### AIM OF THE TASK
Provide the number of lines in the entries below containing "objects", with no further words.
____
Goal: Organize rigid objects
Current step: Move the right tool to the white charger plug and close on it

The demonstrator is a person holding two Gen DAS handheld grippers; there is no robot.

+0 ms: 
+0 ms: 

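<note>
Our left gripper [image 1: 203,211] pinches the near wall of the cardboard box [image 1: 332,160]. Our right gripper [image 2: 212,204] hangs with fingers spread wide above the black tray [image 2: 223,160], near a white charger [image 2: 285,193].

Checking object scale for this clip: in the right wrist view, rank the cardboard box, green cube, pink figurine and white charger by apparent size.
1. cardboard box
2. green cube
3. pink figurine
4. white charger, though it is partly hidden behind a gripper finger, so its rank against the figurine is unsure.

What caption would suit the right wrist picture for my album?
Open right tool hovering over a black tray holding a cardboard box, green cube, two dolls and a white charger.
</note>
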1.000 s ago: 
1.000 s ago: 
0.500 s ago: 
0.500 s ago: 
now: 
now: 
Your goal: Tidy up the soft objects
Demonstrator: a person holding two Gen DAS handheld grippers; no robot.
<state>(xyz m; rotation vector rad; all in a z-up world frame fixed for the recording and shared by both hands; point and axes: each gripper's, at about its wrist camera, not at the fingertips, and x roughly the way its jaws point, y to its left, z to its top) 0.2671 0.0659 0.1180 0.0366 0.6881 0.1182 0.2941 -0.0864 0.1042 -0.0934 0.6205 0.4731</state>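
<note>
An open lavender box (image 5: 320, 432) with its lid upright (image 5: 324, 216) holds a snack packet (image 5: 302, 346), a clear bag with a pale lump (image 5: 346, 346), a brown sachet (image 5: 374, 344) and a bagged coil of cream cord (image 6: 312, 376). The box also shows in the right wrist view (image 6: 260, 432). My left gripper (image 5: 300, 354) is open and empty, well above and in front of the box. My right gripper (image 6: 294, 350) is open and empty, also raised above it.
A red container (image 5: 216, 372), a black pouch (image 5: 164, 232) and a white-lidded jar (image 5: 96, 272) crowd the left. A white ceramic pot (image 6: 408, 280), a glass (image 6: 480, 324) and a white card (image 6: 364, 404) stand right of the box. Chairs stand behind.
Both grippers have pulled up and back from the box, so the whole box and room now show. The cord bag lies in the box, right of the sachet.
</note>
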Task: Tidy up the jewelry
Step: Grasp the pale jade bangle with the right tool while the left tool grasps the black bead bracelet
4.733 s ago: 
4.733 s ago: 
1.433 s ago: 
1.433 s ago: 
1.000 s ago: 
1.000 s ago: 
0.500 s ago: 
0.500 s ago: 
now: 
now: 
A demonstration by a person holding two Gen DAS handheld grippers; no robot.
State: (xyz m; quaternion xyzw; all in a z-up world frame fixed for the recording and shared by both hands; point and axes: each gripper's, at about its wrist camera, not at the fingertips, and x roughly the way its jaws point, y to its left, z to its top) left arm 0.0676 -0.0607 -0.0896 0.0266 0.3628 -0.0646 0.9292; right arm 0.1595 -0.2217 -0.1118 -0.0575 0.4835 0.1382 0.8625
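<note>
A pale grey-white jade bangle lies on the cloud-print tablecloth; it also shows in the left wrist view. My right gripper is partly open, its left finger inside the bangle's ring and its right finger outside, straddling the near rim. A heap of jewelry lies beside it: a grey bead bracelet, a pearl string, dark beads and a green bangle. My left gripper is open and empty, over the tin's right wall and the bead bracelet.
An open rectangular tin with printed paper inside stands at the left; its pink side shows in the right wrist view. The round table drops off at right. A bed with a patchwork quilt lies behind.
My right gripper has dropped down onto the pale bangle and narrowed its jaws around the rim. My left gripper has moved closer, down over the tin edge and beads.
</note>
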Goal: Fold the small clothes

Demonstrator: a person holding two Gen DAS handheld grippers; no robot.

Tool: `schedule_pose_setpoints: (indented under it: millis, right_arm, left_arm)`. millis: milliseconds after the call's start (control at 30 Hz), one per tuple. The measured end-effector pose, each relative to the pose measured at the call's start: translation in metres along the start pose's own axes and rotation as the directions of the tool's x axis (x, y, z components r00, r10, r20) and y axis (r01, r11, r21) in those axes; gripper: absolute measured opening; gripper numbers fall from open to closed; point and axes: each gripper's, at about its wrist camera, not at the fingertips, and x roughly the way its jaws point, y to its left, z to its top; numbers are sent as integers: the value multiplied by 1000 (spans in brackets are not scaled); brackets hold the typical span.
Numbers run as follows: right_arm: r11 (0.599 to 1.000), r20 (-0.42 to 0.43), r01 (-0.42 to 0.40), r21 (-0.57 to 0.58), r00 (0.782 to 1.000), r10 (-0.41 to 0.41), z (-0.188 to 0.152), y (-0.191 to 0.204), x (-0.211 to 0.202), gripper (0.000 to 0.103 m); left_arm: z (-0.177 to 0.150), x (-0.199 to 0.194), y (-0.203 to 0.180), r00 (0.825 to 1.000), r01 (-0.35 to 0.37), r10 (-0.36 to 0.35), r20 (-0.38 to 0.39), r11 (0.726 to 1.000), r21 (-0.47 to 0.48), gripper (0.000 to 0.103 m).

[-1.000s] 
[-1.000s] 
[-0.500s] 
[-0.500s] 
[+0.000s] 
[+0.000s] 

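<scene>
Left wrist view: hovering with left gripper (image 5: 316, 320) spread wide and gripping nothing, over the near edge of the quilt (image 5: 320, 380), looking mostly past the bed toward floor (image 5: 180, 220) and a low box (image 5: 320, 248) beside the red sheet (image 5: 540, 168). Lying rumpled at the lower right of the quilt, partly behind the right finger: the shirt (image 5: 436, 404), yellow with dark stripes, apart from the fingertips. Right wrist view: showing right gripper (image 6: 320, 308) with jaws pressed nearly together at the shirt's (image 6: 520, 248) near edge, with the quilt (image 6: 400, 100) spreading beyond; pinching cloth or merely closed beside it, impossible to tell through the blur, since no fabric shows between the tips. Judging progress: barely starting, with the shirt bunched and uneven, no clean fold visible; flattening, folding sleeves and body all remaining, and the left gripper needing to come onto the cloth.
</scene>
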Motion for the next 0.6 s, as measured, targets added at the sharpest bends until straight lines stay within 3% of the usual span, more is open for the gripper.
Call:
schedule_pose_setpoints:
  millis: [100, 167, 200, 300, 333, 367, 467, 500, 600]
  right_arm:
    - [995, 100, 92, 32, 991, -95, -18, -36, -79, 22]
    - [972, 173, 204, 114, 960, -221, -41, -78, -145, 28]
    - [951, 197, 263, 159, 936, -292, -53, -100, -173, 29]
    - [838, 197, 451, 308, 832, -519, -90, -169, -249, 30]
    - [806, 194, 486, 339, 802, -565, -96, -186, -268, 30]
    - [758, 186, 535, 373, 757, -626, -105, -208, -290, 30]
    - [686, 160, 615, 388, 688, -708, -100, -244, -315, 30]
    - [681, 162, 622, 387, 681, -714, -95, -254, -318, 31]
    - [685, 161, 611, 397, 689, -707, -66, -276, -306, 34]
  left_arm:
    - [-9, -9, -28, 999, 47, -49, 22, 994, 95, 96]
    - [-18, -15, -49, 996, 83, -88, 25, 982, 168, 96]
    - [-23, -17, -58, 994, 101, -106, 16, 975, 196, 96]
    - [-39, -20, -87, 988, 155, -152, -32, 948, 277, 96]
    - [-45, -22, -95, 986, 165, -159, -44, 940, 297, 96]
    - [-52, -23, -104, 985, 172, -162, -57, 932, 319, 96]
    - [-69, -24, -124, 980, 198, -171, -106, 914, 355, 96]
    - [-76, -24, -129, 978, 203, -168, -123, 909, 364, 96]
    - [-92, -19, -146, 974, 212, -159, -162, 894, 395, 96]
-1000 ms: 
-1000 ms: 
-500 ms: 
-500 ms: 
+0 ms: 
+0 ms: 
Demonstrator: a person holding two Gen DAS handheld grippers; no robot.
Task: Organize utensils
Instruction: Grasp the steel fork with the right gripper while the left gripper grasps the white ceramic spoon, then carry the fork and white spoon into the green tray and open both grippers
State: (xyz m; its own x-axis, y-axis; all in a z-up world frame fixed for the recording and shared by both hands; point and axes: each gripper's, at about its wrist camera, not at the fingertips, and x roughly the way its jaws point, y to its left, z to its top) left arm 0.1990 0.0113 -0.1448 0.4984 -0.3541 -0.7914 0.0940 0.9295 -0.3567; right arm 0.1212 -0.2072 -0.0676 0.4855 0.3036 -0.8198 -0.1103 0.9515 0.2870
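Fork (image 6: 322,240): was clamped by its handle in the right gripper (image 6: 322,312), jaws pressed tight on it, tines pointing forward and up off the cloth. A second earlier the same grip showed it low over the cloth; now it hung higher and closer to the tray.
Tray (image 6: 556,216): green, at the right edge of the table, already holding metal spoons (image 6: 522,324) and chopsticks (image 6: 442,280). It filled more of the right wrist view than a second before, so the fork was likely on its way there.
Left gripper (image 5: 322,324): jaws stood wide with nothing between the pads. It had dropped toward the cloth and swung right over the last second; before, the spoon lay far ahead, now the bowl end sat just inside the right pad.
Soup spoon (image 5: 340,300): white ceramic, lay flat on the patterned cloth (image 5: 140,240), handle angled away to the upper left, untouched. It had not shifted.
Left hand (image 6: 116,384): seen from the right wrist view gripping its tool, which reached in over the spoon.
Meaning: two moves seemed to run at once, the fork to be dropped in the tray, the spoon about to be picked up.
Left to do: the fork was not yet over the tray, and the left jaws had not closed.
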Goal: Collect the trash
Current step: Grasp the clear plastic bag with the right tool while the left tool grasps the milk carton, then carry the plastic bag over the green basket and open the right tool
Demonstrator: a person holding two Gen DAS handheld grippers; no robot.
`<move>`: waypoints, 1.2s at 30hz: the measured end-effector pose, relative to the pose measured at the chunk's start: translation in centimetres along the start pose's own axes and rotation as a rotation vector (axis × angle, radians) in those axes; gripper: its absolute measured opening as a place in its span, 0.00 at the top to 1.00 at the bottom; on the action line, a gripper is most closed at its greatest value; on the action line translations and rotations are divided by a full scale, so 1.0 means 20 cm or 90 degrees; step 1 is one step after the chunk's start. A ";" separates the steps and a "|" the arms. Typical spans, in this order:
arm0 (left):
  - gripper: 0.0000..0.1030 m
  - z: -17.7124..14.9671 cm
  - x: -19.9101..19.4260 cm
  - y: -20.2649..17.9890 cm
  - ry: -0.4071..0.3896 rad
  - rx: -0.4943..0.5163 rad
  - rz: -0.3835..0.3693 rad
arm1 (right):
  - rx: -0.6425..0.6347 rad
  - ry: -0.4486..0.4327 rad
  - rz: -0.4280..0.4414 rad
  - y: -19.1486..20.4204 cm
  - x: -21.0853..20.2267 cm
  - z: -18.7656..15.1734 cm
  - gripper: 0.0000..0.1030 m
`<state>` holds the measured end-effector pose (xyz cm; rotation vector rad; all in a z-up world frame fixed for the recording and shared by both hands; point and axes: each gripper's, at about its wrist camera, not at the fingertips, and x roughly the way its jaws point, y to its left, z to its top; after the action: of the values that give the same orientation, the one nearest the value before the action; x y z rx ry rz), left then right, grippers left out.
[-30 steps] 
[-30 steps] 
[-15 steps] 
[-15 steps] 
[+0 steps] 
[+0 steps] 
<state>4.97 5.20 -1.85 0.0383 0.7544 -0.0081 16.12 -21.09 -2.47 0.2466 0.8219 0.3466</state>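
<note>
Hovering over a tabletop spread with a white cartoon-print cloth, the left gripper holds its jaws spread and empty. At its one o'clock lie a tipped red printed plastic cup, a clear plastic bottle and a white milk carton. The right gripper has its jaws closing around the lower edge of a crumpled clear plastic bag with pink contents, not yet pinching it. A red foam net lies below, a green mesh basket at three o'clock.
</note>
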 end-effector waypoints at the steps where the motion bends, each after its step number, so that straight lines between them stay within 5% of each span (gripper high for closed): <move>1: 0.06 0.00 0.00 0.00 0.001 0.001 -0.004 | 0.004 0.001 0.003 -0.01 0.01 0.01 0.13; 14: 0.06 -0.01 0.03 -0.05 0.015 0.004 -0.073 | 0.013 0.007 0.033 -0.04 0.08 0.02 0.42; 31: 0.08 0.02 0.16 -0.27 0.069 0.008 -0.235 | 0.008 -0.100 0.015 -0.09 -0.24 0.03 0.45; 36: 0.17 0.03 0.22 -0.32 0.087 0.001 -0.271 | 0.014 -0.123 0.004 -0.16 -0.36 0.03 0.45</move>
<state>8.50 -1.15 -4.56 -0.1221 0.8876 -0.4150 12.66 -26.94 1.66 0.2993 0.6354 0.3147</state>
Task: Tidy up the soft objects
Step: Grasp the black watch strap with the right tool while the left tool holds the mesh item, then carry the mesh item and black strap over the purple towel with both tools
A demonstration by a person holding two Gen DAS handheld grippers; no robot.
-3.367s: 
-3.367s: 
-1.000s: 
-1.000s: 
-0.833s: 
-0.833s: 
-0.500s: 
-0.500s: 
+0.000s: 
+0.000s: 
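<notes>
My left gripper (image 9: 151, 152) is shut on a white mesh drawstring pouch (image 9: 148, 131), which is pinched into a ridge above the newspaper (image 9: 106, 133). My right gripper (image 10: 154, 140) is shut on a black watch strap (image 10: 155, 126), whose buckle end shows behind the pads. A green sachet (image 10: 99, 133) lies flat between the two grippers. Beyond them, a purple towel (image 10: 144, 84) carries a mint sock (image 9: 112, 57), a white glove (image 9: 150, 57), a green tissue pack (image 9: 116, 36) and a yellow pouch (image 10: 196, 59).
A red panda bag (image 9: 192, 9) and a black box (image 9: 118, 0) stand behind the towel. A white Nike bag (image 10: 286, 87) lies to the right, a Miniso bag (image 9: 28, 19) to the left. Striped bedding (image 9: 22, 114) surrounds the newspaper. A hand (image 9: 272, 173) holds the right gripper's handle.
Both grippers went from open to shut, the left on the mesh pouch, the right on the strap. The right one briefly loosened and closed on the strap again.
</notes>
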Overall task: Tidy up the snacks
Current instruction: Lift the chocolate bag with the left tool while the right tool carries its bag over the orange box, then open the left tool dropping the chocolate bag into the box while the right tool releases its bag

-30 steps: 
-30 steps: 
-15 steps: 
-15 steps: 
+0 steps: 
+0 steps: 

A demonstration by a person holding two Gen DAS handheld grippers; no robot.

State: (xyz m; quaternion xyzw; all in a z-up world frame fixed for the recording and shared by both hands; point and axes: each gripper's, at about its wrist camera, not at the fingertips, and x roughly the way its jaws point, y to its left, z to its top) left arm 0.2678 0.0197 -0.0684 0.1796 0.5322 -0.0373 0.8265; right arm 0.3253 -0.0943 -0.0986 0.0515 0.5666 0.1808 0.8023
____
### COMPLETED TASK
3